Robert Melvin Mike (October 29, 1918 - June 29, 1981) was an American football player who played at the tackle position on both offense and defense. He played college football for Florida A&M and UCLA and professional football for the San Francisco 49ers of the All-America Football Conference (AAFC) and the Calgary Stampeders of the Western Interprovincial Football Union (WIFU).

Mike was just the second African-American to make the roster of the 49ers and was one of only 12 black players in the AAFC during its final season, 1949.

==Early life==
Mike was born in 1920 in Edison, Georgia. He attended Steubenville High School in Steubenville, Ohio.

==Military and college football==
Mike played college football for the Florida A&M Rattlers and the UCLA Bruins in 1946 and 1947. He also served in the United States Army Air Forces. While serving in the military, he was stationed at the Tuskegee Army Air Field and played for the Tuskegee football team.
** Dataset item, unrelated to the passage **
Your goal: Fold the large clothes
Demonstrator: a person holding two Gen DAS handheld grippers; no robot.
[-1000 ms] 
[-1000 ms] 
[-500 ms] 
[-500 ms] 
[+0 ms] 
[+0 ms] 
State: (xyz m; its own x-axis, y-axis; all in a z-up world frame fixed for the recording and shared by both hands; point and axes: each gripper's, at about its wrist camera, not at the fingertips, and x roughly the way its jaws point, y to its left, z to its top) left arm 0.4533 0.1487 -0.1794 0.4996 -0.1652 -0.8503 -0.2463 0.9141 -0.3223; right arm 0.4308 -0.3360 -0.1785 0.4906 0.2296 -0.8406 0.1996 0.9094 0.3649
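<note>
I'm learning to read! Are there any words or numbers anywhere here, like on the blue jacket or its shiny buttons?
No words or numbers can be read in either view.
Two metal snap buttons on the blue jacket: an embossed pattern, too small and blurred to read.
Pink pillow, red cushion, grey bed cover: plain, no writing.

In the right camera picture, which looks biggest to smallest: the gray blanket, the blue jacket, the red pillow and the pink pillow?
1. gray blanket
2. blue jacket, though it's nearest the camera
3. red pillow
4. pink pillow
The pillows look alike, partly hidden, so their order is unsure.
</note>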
During his time at UCLA, the California Eagle described him as "probably the best-known Negro athlete in the Southland." He was teammates at UCLA with Jackie Robinson. Robinson went on to break the color barrier in Major League Baseball. Mike became one of the first African Americans to play in the All-America Football Conference.

He left UCLA in 1948 despite having collegiate eligibility remaining.

==Professional football==
Mike played professional football in the All-America Football Conference (AAFC) for the San Francisco 49ers during their 1948 and 1949 seasons. He appeared in a total of 26 games for the 49ers, eight of them as a starter.
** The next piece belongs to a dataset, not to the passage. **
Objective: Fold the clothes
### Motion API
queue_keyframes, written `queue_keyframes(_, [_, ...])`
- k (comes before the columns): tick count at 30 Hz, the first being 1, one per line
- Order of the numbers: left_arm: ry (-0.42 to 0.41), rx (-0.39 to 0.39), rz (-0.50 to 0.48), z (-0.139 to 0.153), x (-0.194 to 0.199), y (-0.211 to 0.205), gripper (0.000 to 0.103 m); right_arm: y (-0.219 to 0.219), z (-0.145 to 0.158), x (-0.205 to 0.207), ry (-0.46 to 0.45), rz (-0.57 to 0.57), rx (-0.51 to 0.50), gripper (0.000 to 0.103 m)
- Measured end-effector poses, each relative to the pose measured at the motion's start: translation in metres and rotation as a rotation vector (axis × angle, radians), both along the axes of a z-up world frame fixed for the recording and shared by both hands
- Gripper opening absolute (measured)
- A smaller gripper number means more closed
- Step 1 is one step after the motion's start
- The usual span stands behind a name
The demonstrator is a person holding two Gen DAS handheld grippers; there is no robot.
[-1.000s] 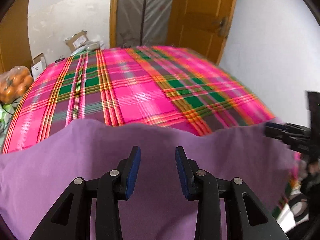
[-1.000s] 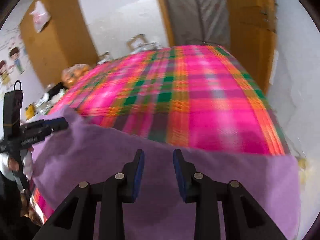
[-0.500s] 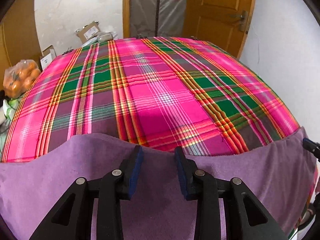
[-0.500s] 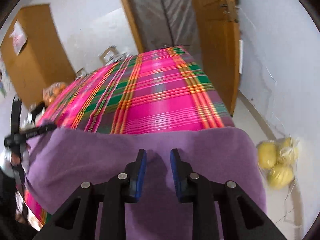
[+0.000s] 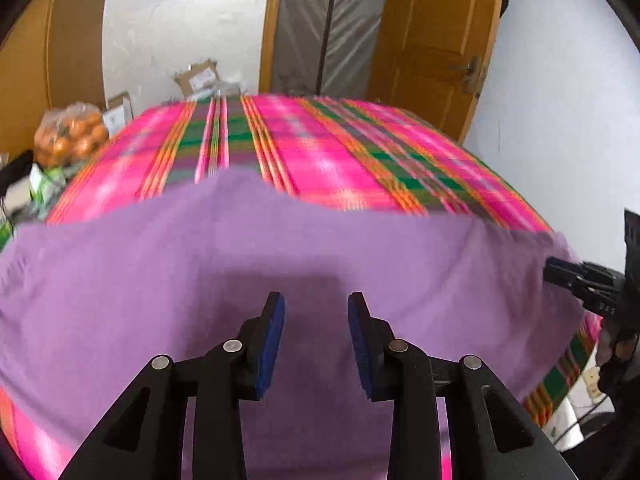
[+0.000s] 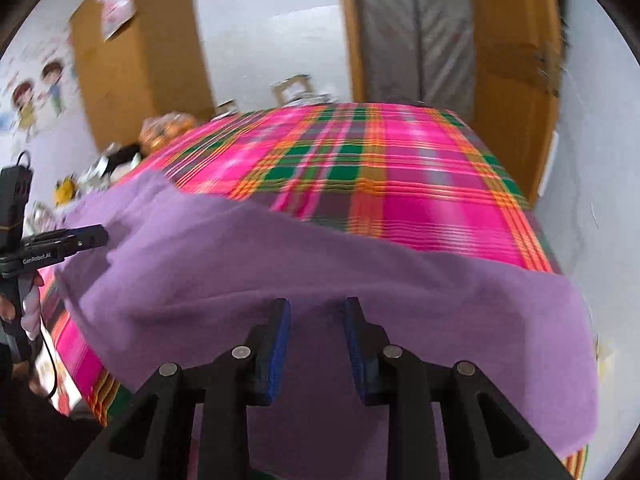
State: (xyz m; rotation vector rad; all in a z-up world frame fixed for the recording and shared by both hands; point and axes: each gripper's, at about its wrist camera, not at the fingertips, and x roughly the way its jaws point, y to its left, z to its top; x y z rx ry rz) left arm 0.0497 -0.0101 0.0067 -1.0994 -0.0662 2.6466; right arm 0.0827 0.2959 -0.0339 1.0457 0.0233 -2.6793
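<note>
The purple cloth (image 5: pixel 280 264), spread across the near end of the plaid bed (image 5: pixel 320 152), looks soft, light and floppy, best pinched at its corners; left tool (image 5: pixel 316 332) gapes empty, right tool (image 6: pixel 317 336) is opening, nothing gripped.

place: home, prob. a bedroom
bed (image 5: pixel 332 160): pink/green plaid cover, fills mid-room
door (image 5: pixel 436 40): wooden, open at the bed's far right corner, grey sheeting (image 5: pixel 324 28) hung in the doorway
wall (image 6: pixel 36 96): white, w/ kids' cartoon stickers
wardrobe (image 6: pixel 136 60): wooden, poster stuck on it, off the bed's far left corner
clutter: bag of oranges (image 5: pixel 70 136) by the bed's left edge, cardboard boxes (image 5: pixel 198 78) past its far edge
</note>
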Motion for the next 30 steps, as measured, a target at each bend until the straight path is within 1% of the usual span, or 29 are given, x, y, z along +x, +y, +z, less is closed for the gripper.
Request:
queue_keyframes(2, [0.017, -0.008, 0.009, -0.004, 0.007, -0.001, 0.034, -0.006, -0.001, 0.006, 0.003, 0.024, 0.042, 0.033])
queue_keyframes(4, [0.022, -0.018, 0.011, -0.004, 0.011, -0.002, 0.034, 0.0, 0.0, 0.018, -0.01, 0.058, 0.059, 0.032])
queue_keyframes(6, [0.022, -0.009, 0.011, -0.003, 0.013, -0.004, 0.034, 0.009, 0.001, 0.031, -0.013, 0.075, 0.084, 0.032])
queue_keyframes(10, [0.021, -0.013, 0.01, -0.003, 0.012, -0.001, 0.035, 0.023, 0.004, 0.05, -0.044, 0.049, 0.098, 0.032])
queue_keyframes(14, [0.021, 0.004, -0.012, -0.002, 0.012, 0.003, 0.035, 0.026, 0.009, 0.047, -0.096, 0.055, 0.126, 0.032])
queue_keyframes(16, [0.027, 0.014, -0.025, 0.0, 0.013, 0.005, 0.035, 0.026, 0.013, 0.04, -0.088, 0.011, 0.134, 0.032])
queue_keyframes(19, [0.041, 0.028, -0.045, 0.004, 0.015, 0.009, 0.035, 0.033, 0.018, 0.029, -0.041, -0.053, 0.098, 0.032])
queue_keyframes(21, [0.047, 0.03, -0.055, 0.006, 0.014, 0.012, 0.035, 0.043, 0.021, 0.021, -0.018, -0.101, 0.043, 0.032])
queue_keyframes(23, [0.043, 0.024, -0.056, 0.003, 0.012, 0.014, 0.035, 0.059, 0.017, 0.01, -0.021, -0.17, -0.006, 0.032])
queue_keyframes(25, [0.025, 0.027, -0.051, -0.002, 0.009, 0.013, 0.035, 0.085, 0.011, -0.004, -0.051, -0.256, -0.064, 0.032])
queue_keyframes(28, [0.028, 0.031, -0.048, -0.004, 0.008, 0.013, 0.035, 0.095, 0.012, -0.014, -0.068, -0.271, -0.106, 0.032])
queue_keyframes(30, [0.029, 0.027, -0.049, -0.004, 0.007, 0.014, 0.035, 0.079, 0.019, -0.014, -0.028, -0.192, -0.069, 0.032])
Mike was the second black player in the history of the 49ers franchise, following halfback Joe "The Jet" Perry. In 1949, the last year of the AAFC, Mike one of just 12 black players in the entire AAFC.

In July 1950, Mike was hired as the 49ers first black scout, assigned to search for black players across the country. He was fired in September 1950 after team owner Tony Morabito saw him with a light-skinned black woman who Morabito believed to be white.

He resumed his playing career in the Western Interprovincial Football Union for the Calgary Stampeders during their 1952 and 1953 seasons. He appeared in 21 games for the Stampeders.

==Family and later years==
After his playing career ended, Mike accepted a position as the line coach for the Wiley Wildcats in Texas. He died in 1981 at age 62.